## EXERCISE INSTRUCTIONS
Set down, exactly, every line from the top of the listing through the one holding "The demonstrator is".

## GIVEN INFORMATION
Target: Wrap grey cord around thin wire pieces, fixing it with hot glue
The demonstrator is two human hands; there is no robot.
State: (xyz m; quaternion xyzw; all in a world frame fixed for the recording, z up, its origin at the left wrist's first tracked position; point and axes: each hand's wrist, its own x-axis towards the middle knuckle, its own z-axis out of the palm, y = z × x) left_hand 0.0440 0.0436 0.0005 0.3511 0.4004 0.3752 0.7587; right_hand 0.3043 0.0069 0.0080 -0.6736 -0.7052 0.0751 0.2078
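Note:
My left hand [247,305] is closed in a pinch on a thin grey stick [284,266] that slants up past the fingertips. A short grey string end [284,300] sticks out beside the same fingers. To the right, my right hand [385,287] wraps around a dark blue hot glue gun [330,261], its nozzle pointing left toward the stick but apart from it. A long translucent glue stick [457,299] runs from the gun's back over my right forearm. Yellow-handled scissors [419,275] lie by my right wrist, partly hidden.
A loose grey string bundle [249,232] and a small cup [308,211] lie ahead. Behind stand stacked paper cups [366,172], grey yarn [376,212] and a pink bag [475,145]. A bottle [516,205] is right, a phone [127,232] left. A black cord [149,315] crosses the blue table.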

## ANSWER FOR THIS EXERCISE
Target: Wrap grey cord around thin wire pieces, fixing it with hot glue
The demonstrator is two human hands; there is no robot.

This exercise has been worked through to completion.